#### [About this exercise]
All lines holding the string "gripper" should be copied from the data below.

#### [Recorded data]
┌────────

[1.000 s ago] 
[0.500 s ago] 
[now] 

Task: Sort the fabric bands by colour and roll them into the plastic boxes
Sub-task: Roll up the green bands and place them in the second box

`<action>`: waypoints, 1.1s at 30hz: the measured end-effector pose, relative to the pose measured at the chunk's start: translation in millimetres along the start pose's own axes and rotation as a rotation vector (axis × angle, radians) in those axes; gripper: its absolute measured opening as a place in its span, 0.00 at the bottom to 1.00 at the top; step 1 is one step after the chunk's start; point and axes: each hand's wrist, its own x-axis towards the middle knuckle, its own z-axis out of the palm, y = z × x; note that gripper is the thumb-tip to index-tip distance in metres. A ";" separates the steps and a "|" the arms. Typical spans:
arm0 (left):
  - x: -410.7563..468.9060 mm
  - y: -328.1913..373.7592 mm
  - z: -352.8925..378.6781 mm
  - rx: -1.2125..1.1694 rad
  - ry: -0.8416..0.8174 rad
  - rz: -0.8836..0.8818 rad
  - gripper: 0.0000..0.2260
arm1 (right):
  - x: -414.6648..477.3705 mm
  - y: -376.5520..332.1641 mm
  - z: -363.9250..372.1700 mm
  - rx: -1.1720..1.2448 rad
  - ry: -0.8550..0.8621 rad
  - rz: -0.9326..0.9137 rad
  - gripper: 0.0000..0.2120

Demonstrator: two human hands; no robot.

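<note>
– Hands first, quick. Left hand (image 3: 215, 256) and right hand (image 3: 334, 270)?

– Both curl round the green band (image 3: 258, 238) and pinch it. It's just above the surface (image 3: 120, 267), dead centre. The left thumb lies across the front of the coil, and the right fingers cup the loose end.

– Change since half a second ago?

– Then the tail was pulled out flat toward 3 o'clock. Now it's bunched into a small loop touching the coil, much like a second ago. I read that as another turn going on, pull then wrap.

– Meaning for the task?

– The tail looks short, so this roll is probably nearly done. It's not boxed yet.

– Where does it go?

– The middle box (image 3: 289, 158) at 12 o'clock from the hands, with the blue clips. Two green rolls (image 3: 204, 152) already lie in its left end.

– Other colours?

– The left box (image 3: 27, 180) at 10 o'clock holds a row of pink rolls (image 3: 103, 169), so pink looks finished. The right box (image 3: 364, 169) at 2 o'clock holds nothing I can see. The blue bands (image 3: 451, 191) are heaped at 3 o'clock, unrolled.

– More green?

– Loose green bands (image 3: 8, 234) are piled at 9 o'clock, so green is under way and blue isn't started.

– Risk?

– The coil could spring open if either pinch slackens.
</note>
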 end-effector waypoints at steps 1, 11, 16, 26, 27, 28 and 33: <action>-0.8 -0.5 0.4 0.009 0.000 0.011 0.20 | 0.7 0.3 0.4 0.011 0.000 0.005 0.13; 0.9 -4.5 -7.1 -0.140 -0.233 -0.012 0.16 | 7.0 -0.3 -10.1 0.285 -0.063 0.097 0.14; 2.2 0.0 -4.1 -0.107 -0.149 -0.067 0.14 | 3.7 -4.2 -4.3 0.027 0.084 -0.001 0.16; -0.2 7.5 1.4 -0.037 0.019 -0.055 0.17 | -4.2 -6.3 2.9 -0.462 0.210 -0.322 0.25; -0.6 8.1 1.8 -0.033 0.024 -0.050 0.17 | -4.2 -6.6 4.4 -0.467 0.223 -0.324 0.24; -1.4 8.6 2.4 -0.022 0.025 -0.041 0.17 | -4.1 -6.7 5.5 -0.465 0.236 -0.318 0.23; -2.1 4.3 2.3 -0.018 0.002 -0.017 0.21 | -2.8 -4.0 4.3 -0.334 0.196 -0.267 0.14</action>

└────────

#### [Reply]
`<action>`: waypoints, 1.1s at 30hz: the measured end-effector pose, relative to the pose measured at the chunk's start: translation in millimetres along the start pose's own axes and rotation as a rotation vector (axis × angle, radians) in those axes; gripper: its absolute measured opening as a place in its span, 0.00 at the bottom to 1.00 at the top; step 1 is one step after the chunk's start; point and axes: each hand's wrist, its own x-axis towards the middle knuckle, its own z-axis out of the palm, y = z × x; note that gripper is the thumb-tip to index-tip distance in metres. A ";" separates the steps and a "|" the arms. Typical spans:
  - gripper: 0.0000..0.2260
  - gripper: 0.0000..0.2120

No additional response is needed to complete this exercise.